#### [PROBLEM TO WORK ON]
Your copy of the listing should be exact and should contain no pictures.

================================

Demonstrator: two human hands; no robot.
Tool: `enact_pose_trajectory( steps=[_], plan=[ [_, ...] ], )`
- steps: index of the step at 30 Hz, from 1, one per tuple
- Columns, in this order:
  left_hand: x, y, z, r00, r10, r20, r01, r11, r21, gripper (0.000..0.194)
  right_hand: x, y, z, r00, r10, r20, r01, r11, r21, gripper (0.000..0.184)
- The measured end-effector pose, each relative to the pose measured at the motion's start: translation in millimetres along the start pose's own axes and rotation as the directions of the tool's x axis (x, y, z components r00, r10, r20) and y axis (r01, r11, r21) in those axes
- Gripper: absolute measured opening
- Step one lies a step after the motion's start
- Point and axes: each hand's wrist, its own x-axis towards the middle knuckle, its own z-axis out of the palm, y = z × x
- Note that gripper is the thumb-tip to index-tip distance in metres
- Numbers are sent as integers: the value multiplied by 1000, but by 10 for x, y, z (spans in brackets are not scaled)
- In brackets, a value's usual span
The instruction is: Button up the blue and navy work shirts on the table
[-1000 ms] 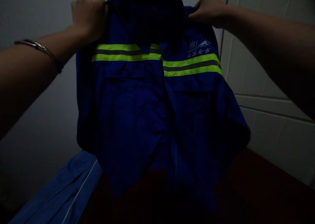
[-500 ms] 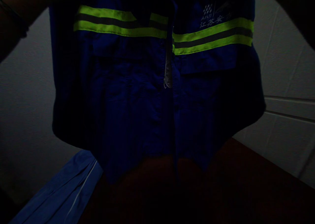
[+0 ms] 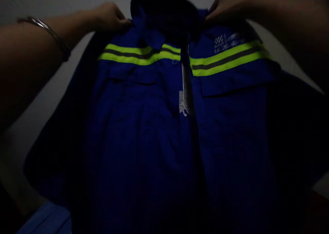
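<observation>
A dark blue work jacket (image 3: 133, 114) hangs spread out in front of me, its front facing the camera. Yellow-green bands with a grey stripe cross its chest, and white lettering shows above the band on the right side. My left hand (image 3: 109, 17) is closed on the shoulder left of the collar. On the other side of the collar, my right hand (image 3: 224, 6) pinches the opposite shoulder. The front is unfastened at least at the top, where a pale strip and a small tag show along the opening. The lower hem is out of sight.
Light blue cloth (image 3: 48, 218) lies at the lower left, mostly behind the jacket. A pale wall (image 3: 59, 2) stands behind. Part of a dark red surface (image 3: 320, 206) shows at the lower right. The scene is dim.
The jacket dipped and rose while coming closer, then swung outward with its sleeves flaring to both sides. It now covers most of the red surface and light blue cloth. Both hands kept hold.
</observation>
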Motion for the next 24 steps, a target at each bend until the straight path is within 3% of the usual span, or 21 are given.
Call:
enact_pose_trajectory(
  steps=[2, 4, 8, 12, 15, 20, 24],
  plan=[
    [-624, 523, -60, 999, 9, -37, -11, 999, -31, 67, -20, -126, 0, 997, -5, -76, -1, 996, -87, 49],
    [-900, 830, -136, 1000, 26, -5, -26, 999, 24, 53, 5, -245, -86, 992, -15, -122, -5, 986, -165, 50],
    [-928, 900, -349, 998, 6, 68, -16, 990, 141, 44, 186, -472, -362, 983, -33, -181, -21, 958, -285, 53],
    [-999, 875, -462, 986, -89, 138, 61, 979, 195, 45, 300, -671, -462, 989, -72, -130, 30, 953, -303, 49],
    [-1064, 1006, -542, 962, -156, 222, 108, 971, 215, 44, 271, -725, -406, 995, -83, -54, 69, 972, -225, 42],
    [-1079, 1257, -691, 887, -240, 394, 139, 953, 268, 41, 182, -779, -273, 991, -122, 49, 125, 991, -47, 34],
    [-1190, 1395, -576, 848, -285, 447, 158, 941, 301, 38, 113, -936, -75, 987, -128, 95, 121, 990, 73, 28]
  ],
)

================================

#### [SOLVED EXERCISE]
Demonstrator: two human hands; no robot.
Tool: `enact_pose_trajectory( steps=[_], plan=[ [_, ...] ], )`
- steps: index of the step at 30 Hz, from 1, one per tuple
- Columns, in this order:
  left_hand: x, y, z, r00, r10, r20, r01, r11, r21, gripper (0.000..0.194)
  right_hand: x, y, z, r00, r10, r20, r01, r11, r21, gripper (0.000..0.184)
- The measured end-effector pose, each relative to the pose measured at the motion's start: translation in millimetres along the start pose's own axes and rotation as the directions of the tool's x axis (x, y, z components r00, r10, r20) and y axis (r01, r11, r21) in those axes
- Gripper: absolute measured opening
- Step one lies a step after the motion's start
- Point and axes: each hand's wrist, its own x-axis towards the middle knuckle, its own z-axis out of the palm, y = z × x
- Note that gripper is the thumb-tip to index-tip distance in metres
- Numbers are sent as integers: the value multiplied by 1000, but by 10 for x, y, z (spans in brackets are not scaled)
- In brackets, a value's usual span
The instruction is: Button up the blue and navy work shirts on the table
[-1000 ms] 
[-500 ms] 
[+0 ms] 
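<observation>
A dark blue work jacket (image 3: 133, 114) hangs spread out in front of me, its front facing the camera. Yellow-green bands with a grey stripe cross its chest, and white lettering shows above the band on the right side. My left hand (image 3: 109, 17) is closed on the shoulder left of the collar. On the other side of the collar, my right hand (image 3: 224, 6) pinches the opposite shoulder. The front is unfastened at least at the top, where a pale strip and a small tag show along the opening. The lower hem is out of sight.
Light blue cloth (image 3: 48, 218) lies at the lower left, mostly behind the jacket. A pale wall (image 3: 59, 2) stands behind. Part of a dark red surface (image 3: 320, 206) shows at the lower right. The scene is dim.
The jacket dipped and rose while coming closer, then swung outward with its sleeves flaring to both sides. It now covers most of the red surface and light blue cloth. Both hands kept hold.
</observation>
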Motion for the next 24 steps, a target at each bend until the straight path is within 3% of the usual span, or 21 are given.
Call:
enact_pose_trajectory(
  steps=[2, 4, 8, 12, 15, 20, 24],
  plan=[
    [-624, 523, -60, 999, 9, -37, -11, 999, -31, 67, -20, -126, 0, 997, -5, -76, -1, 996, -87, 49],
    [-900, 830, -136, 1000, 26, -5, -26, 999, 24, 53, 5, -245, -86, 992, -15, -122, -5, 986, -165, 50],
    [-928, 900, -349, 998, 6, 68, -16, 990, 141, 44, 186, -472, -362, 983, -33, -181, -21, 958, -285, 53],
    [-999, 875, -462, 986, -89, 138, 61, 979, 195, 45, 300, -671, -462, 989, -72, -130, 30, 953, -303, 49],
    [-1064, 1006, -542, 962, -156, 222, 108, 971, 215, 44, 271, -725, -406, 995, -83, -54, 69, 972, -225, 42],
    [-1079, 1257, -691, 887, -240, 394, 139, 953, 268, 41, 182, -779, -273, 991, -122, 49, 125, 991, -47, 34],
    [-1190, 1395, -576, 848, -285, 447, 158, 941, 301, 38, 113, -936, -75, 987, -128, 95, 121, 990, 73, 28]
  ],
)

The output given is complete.